> Provided records
Start of Block

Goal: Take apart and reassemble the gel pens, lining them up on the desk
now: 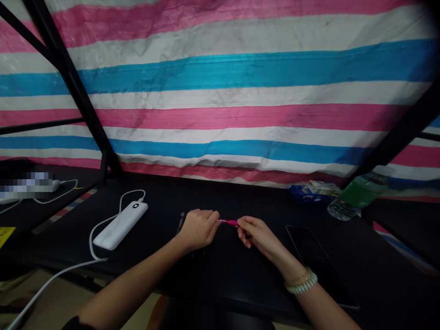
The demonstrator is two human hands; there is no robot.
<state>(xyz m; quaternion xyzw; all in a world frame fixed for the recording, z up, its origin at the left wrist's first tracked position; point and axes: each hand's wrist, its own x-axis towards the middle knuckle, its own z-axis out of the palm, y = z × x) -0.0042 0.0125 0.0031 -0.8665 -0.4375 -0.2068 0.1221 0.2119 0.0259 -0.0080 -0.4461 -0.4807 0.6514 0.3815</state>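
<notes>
A slim pink pen-like item [228, 222] spans the gap between my two hands, low over the black table [220, 284]. My left hand [201, 228] is closed round its left end, which the fingers hide. At the other end, the thumb and fingers of my right hand [253, 233] pinch the pink part. Dark slim items [181, 222], perhaps pens, lie beside and partly under my left hand; too little of them shows to tell more.
A white power bank [122, 224] with a cable lies at the left. To the right are a dark phone or tablet [312, 252], a green-labelled bottle [360, 192] and a blue packet [305, 193]. Black posts and a striped sheet [240, 114] stand behind.
</notes>
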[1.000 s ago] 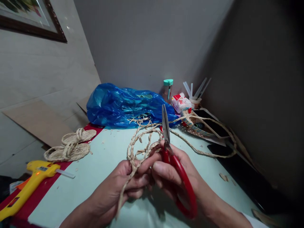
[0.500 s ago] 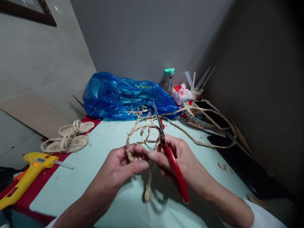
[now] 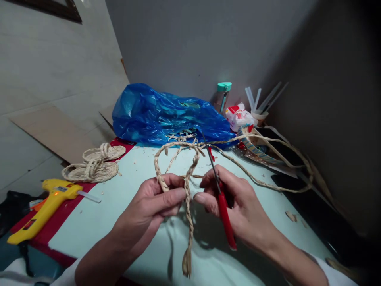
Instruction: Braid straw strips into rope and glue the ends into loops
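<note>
My left hand [image 3: 162, 202] pinches a braided straw cord [image 3: 188, 206] between thumb and fingers. The cord arches into a loop above that hand, and one frayed end hangs down over the table. Just to the right, my right hand [image 3: 232, 198] holds red-handled scissors [image 3: 225, 214] against the palm, blades pointing up and away. Its thumb and forefinger are apart, close to the cord but not visibly gripping it. A longer stretch of cord [image 3: 250, 176] runs in a wide loop across the right of the table.
A blue plastic bag [image 3: 166, 115] lies at the back. Coiled cord bundles [image 3: 95, 169] and a yellow glue gun [image 3: 44, 210] are on the left. At the right are a woven piece [image 3: 258, 153], a cup of glue sticks [image 3: 259, 116] and a black flat object [image 3: 315, 214].
My right hand has let go of the cord and drawn slightly right with the scissors. The loop in my left hand stands taller, and its loose end hangs lower. The view has shifted left.
</note>
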Demonstrator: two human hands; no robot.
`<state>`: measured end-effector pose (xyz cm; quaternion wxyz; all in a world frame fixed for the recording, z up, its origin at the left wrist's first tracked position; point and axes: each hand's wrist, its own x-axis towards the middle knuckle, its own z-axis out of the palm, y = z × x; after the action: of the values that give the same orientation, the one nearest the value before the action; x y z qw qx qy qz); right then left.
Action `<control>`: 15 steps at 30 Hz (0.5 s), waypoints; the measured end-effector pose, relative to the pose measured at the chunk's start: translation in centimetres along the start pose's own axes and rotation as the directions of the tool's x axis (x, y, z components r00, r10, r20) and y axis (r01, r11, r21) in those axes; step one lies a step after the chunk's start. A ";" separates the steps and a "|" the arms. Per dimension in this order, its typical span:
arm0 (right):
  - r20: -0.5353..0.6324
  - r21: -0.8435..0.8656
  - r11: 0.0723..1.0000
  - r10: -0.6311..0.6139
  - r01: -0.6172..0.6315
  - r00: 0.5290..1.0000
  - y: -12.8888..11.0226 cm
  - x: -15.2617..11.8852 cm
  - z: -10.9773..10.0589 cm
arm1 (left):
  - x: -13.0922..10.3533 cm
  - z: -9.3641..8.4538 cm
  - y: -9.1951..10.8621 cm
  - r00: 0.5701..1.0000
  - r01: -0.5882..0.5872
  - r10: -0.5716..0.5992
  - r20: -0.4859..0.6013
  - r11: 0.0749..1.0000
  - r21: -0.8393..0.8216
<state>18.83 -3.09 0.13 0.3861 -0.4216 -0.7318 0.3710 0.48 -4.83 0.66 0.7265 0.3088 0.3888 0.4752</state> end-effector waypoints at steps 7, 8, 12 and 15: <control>0.060 -0.443 0.829 -0.352 0.341 0.934 1.5 0.0 0.0 | 0.4 -0.7 0.9 0.997 -0.079 0.078 -0.017 0.967 -0.243; 0.072 -0.471 0.814 -0.348 0.340 0.935 1.6 0.0 0.1 | 0.4 -0.7 1.0 0.996 -0.087 0.086 -0.018 0.964 -0.251; 0.120 -0.533 0.776 -0.326 0.338 0.938 1.9 0.0 0.1 | 0.2 -0.6 1.1 0.997 -0.083 0.081 -0.020 0.963 -0.256; 0.120 -0.535 0.770 -0.339 0.348 0.933 2.2 0.2 0.2 | 0.0 -0.5 1.1 0.997 -0.077 0.073 -0.027 0.965 -0.250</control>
<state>19.36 -2.14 -1.85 0.3043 -0.3702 -0.8747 0.0726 -0.39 -4.41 1.29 0.7377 0.2248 0.3200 0.5504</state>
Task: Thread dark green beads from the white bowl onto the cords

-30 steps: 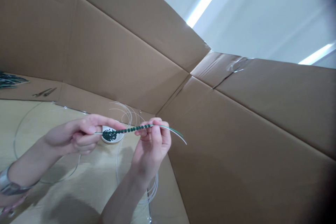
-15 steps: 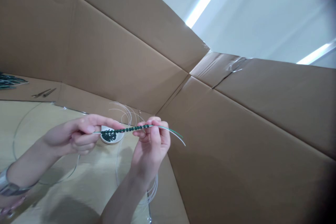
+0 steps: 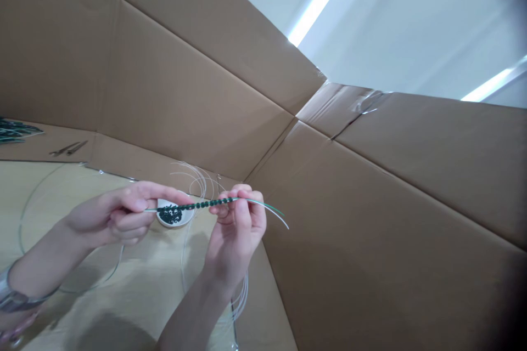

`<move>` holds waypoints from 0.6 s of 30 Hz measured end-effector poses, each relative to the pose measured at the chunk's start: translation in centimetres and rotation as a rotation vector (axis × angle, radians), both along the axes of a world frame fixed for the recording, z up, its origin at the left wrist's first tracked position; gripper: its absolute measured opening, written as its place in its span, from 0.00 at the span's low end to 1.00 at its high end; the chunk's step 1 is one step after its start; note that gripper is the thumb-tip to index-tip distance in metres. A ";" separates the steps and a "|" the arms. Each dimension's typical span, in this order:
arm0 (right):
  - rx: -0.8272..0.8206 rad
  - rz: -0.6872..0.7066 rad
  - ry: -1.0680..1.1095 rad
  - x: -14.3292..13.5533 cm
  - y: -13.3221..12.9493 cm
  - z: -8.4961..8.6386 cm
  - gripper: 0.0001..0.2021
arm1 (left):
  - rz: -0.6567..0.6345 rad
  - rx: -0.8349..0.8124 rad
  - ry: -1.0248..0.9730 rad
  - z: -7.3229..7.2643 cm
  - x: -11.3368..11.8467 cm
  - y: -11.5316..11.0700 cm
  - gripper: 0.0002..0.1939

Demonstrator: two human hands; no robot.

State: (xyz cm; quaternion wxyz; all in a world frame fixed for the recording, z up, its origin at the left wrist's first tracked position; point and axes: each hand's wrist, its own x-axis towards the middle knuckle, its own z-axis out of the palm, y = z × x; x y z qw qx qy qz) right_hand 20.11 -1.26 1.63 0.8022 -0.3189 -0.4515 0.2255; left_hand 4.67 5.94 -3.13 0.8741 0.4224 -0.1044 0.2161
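Observation:
A row of dark green beads (image 3: 203, 205) on a cord runs nearly level between my two hands. My left hand (image 3: 134, 211) is closed on the pale cord at the left of the row, its index finger stretched along the beads. Thumb and fingers of my right hand (image 3: 241, 214) pinch the right end of the strand. Past that pinch, loose white and green cord ends (image 3: 272, 210) curve down to the right. Behind the strand stands a small white bowl (image 3: 187, 219) holding many loose dark green beads (image 3: 169, 215).
Coils of clear white cord (image 3: 200, 175) lie beyond the bowl and others beneath my right wrist. Two metal tools, perhaps tweezers or scissors (image 3: 68, 148), and a bundle of green strands (image 3: 16, 130) lie at far left. Tall cardboard walls (image 3: 185, 82) enclose the table (image 3: 144, 296).
Both hands keep their grip and hardly move. The whole view has shifted very slightly.

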 end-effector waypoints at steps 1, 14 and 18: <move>0.004 0.000 0.002 0.0 0.0 0.0 0.04 | -0.005 0.000 -0.006 0.0 0.0 0.1 0.22; 0.005 -0.014 0.019 0.3 0.2 -0.1 0.04 | 0.017 0.010 0.006 -0.1 0.1 0.1 0.21; 0.010 -0.031 0.003 0.4 0.3 -0.2 0.04 | 0.099 0.071 0.071 0.1 0.2 0.1 0.20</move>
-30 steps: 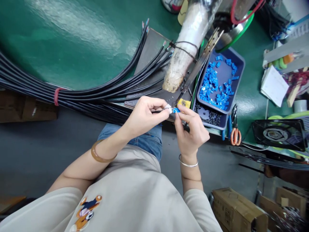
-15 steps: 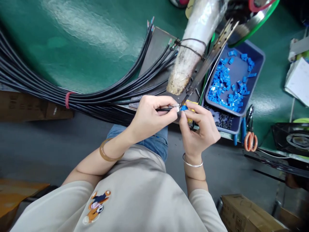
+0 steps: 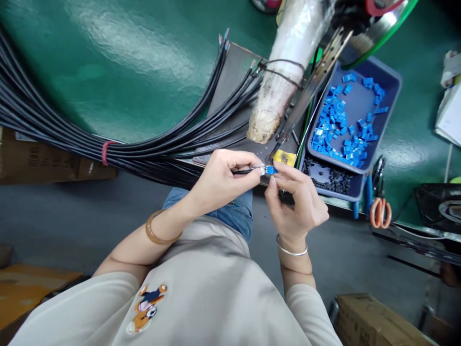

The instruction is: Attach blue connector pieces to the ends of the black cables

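Note:
Between finger and thumb, my left hand (image 3: 230, 174) pinches a black cable (image 3: 242, 171) close to its stripped end. Thin wires run from that end to a small blue connector (image 3: 271, 170). My right hand (image 3: 298, 194) has its fingertips closed on the connector's right side. Just beyond the fingertips are a soldering iron's tip (image 3: 276, 148) and a yellow piece (image 3: 285, 157) on a dark board (image 3: 230, 86).
A bundle of black cables (image 3: 144, 150) with a red tie curves in from the left. A wrapped nozzle (image 3: 275, 91) hangs above the board. On the right are a tray (image 3: 391, 91) of blue connectors, a lower tray (image 3: 355, 191) of black parts, and orange-handled scissors (image 3: 381, 212).
Both hands have moved slightly down and away from the iron's tip, with the cable and connector between them. More of the yellow piece now shows.

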Demonstrator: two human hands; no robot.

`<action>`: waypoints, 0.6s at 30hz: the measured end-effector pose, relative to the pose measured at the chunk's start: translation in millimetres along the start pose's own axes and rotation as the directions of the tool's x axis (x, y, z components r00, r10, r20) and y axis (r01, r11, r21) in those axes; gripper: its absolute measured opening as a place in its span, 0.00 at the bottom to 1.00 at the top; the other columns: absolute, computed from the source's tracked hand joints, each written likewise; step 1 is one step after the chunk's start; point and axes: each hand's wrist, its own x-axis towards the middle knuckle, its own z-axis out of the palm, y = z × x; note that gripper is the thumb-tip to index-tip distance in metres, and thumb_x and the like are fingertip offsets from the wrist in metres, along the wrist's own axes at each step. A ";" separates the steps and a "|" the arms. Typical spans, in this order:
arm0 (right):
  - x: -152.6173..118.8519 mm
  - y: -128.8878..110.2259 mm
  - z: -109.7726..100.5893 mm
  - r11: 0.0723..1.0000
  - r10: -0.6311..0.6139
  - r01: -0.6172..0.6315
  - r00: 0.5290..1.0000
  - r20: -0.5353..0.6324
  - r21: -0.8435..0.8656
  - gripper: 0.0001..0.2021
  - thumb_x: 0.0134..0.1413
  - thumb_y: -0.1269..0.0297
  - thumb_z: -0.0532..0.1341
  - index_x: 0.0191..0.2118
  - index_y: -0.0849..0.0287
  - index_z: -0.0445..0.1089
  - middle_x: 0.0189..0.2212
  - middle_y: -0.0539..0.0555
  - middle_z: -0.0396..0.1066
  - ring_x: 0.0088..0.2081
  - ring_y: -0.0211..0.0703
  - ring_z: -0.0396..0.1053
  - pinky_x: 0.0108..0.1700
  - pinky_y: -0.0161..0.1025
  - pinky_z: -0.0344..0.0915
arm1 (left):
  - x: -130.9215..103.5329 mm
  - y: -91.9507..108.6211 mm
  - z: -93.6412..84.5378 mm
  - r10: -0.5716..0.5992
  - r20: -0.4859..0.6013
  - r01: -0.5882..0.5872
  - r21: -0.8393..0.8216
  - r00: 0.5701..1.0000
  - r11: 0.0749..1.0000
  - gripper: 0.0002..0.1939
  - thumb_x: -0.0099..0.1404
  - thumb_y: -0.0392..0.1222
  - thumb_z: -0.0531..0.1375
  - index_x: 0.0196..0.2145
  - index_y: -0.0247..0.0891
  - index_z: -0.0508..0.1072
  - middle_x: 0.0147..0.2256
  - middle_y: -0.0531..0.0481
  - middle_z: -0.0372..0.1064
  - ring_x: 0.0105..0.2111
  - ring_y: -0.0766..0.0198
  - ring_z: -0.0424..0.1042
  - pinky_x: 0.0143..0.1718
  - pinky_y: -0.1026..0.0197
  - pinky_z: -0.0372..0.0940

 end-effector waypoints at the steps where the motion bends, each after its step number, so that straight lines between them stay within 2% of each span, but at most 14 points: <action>1: 0.5 -0.1 -2.2 0.999 0.019 -0.019 1.000 0.000 0.027 0.08 0.52 0.76 0.65 0.35 0.56 0.68 0.39 0.52 0.80 0.38 0.38 0.79 0.40 0.34 0.76 | -2.2 -0.5 0.7 -0.014 0.016 0.014 -0.021 1.000 1.000 0.05 0.59 0.32 0.60 0.28 0.32 0.77 0.22 0.54 0.67 0.21 0.75 0.59 0.22 0.70 0.55; 4: 2.4 1.2 -9.3 0.981 0.145 -0.141 0.989 -0.020 0.132 0.06 0.54 0.74 0.64 0.34 0.55 0.69 0.35 0.50 0.79 0.36 0.40 0.79 0.38 0.37 0.76 | -14.6 -6.9 4.7 -0.107 0.111 0.120 -0.118 0.988 0.986 0.06 0.60 0.38 0.62 0.30 0.31 0.77 0.17 0.57 0.61 0.17 0.76 0.55 0.18 0.70 0.52; 5: 3.0 2.3 -11.6 0.970 0.192 -0.182 0.980 -0.046 0.163 0.06 0.54 0.74 0.64 0.34 0.55 0.69 0.34 0.49 0.79 0.36 0.41 0.79 0.37 0.39 0.77 | -20.6 -10.8 6.4 -0.148 0.157 0.172 -0.150 0.976 0.974 0.08 0.61 0.39 0.63 0.31 0.31 0.78 0.16 0.57 0.62 0.17 0.75 0.56 0.18 0.70 0.54; 7: 3.4 4.8 -16.1 0.947 0.264 -0.231 0.956 -0.129 0.224 0.05 0.54 0.72 0.64 0.34 0.56 0.68 0.33 0.49 0.78 0.34 0.43 0.79 0.36 0.42 0.77 | -34.5 -19.2 8.0 -0.224 0.229 0.267 -0.175 0.947 0.948 0.10 0.61 0.42 0.63 0.32 0.31 0.78 0.21 0.52 0.70 0.19 0.72 0.65 0.20 0.69 0.62; 9: 1.9 6.7 -20.8 0.923 0.310 -0.249 0.933 -0.184 0.293 0.05 0.55 0.71 0.63 0.33 0.56 0.67 0.32 0.49 0.78 0.31 0.43 0.79 0.32 0.42 0.76 | -48.7 -24.8 3.2 -0.229 0.181 0.257 -0.152 0.956 0.954 0.10 0.60 0.43 0.65 0.33 0.32 0.79 0.32 0.44 0.77 0.29 0.66 0.75 0.28 0.66 0.70; 11: -2.0 7.2 -26.4 0.889 0.361 -0.290 0.920 -0.154 0.353 0.05 0.56 0.69 0.63 0.33 0.56 0.65 0.31 0.49 0.78 0.25 0.40 0.77 0.25 0.38 0.72 | -61.5 -24.5 -12.6 -0.116 -0.016 0.115 -0.086 0.993 0.990 0.08 0.59 0.42 0.66 0.36 0.37 0.79 0.39 0.45 0.78 0.37 0.63 0.77 0.36 0.60 0.73; 12: -4.7 7.0 -29.4 0.869 0.389 -0.326 0.915 -0.107 0.372 0.05 0.57 0.68 0.63 0.33 0.56 0.65 0.30 0.49 0.78 0.21 0.38 0.74 0.21 0.35 0.68 | -67.0 -22.2 -25.3 -0.024 -0.150 0.028 0.022 0.988 0.999 0.05 0.60 0.41 0.66 0.35 0.40 0.79 0.37 0.48 0.78 0.37 0.63 0.76 0.39 0.58 0.73; 13: -7.7 6.6 -32.5 0.852 0.410 -0.363 0.911 -0.050 0.378 0.05 0.57 0.67 0.63 0.33 0.55 0.65 0.29 0.48 0.78 0.18 0.35 0.71 0.17 0.33 0.64 | -71.7 -19.3 -41.0 0.089 -0.271 -0.043 0.171 0.958 0.984 0.05 0.60 0.39 0.65 0.36 0.44 0.80 0.37 0.51 0.78 0.38 0.63 0.76 0.42 0.55 0.72; 14: -10.6 6.2 -35.4 0.840 0.423 -0.393 0.906 0.001 0.375 0.04 0.58 0.67 0.63 0.34 0.55 0.66 0.28 0.48 0.78 0.16 0.34 0.69 0.15 0.32 0.60 | -75.5 -16.4 -59.1 0.215 -0.376 -0.084 0.334 0.901 0.939 0.08 0.61 0.38 0.65 0.39 0.47 0.79 0.38 0.54 0.78 0.40 0.62 0.75 0.47 0.52 0.70; 16: -15.5 5.6 -39.8 0.841 0.423 -0.413 0.905 0.053 0.349 0.03 0.57 0.67 0.64 0.34 0.55 0.67 0.25 0.47 0.77 0.16 0.33 0.68 0.16 0.31 0.59 | -80.0 -13.6 -98.6 0.457 -0.441 -0.068 0.658 0.773 0.750 0.15 0.64 0.35 0.61 0.46 0.49 0.77 0.44 0.58 0.76 0.47 0.61 0.73 0.56 0.48 0.64; 17: -17.0 5.6 -41.2 0.854 0.411 -0.404 0.910 0.052 0.327 0.03 0.56 0.68 0.64 0.34 0.56 0.69 0.24 0.47 0.76 0.18 0.33 0.69 0.18 0.31 0.60 | -80.4 -14.6 -118.0 0.530 -0.393 -0.046 0.770 0.751 0.637 0.16 0.64 0.35 0.60 0.49 0.47 0.76 0.46 0.56 0.76 0.50 0.58 0.73 0.56 0.46 0.62; 18: -17.9 5.6 -41.9 0.872 0.396 -0.390 0.917 0.040 0.296 0.03 0.55 0.68 0.65 0.34 0.56 0.69 0.24 0.46 0.76 0.19 0.33 0.70 0.20 0.30 0.62 | -79.7 -17.3 -135.7 0.548 -0.325 -0.019 0.848 0.771 0.530 0.17 0.65 0.38 0.58 0.51 0.46 0.74 0.46 0.54 0.75 0.52 0.56 0.71 0.54 0.47 0.61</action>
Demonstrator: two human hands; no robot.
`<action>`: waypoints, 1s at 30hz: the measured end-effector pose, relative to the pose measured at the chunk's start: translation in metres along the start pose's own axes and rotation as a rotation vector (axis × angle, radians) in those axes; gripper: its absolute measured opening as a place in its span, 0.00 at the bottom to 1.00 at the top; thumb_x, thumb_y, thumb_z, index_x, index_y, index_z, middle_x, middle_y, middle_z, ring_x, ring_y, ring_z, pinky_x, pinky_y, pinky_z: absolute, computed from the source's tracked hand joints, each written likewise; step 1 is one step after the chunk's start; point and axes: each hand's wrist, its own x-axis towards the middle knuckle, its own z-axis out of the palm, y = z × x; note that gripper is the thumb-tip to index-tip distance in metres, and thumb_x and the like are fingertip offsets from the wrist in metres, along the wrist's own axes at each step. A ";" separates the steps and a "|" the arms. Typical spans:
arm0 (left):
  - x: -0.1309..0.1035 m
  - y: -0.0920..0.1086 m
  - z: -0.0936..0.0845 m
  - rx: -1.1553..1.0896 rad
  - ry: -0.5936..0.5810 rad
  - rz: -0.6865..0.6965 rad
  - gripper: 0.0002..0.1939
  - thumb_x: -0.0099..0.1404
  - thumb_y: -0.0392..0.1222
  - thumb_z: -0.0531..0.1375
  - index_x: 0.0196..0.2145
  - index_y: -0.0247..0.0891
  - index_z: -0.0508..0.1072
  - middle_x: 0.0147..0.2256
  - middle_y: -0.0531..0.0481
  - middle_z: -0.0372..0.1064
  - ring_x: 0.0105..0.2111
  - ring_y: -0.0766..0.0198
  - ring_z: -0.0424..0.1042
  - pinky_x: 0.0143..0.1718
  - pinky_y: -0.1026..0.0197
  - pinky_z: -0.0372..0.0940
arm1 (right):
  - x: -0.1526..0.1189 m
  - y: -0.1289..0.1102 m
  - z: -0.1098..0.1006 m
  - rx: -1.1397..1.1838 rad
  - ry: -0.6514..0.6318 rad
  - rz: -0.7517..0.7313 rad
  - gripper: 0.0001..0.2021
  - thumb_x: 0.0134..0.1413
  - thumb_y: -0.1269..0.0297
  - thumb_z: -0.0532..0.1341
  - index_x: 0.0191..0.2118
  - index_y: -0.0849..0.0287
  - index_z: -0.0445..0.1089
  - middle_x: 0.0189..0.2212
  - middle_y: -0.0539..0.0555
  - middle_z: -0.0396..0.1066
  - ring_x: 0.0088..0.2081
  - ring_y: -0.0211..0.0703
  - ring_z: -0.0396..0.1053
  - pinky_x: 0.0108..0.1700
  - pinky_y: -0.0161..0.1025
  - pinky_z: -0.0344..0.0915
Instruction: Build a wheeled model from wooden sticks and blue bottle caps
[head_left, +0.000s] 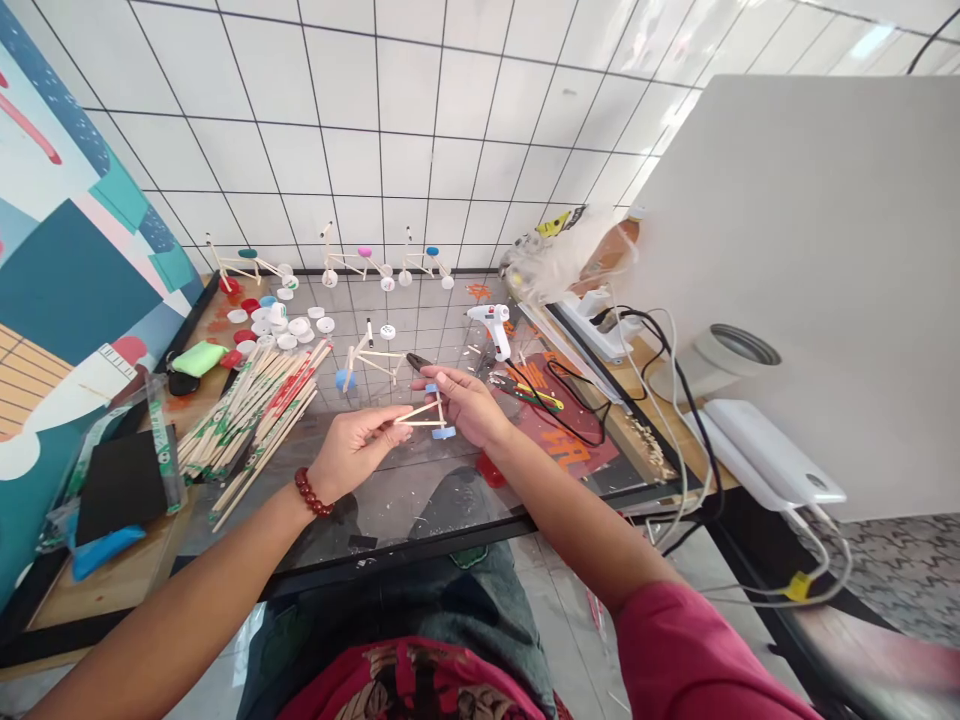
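In front of me, my left hand (361,446) pinches the pointed end of a small triangular stick frame (421,421) between thumb and fingers. Blue pieces sit at the frame's far and near corners, the near one being a blue cap (444,433). My right hand (471,402) is closed at the frame's other side, its fingers round the far corner and partly hiding it. A dark pointed tool tip (417,362) shows just beyond those fingers; whether it is held or lies on the table I cannot tell. Behind stands another stick model (369,358) with a blue wheel.
Wooden sticks (251,410) lie in a heap at left, below white and red bottle caps (289,325). Several stick bicycles (349,260) stand along the back edge. A white glue gun (492,325), a yellow cutter (540,397) and a power strip (596,325) with cables are at right.
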 end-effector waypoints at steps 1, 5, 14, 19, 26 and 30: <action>-0.001 0.000 0.001 -0.017 -0.029 -0.004 0.20 0.57 0.51 0.70 0.45 0.37 0.82 0.34 0.44 0.81 0.34 0.58 0.80 0.40 0.57 0.75 | 0.000 -0.001 0.000 -0.004 0.000 0.002 0.24 0.36 0.47 0.77 0.39 0.56 0.79 0.35 0.53 0.80 0.29 0.36 0.71 0.32 0.34 0.68; -0.001 0.000 0.003 -0.221 -0.004 -0.084 0.20 0.56 0.49 0.71 0.44 0.35 0.81 0.30 0.45 0.80 0.29 0.60 0.78 0.34 0.58 0.74 | -0.003 -0.004 0.000 -0.019 -0.046 -0.005 0.23 0.38 0.47 0.76 0.38 0.57 0.79 0.38 0.55 0.81 0.30 0.36 0.71 0.35 0.36 0.70; 0.010 -0.004 -0.001 -0.382 0.321 -0.076 0.22 0.51 0.49 0.74 0.40 0.35 0.80 0.31 0.47 0.80 0.30 0.62 0.78 0.34 0.59 0.74 | -0.003 -0.003 -0.005 0.115 -0.116 0.125 0.21 0.50 0.51 0.71 0.45 0.57 0.74 0.41 0.56 0.81 0.41 0.45 0.78 0.46 0.43 0.74; 0.009 -0.001 0.002 -0.386 0.337 -0.056 0.21 0.49 0.48 0.75 0.38 0.34 0.79 0.30 0.46 0.80 0.30 0.62 0.79 0.35 0.59 0.74 | -0.006 -0.004 -0.006 0.030 -0.211 0.164 0.25 0.41 0.62 0.76 0.48 0.57 0.75 0.44 0.56 0.80 0.42 0.44 0.79 0.47 0.40 0.73; 0.007 0.001 0.003 -0.414 0.259 -0.166 0.24 0.45 0.50 0.76 0.36 0.33 0.79 0.28 0.46 0.79 0.28 0.61 0.78 0.31 0.60 0.73 | -0.006 -0.008 -0.009 -0.105 -0.165 0.108 0.19 0.42 0.55 0.75 0.40 0.60 0.80 0.39 0.56 0.81 0.38 0.41 0.77 0.40 0.35 0.71; 0.008 0.002 0.002 -0.377 0.254 -0.202 0.23 0.46 0.50 0.75 0.35 0.33 0.80 0.27 0.46 0.78 0.26 0.62 0.76 0.29 0.61 0.72 | -0.003 -0.005 -0.012 -0.124 -0.116 0.095 0.19 0.36 0.53 0.77 0.34 0.59 0.80 0.32 0.54 0.80 0.33 0.40 0.75 0.37 0.36 0.70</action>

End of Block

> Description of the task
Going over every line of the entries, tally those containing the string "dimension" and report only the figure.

> Answer area
2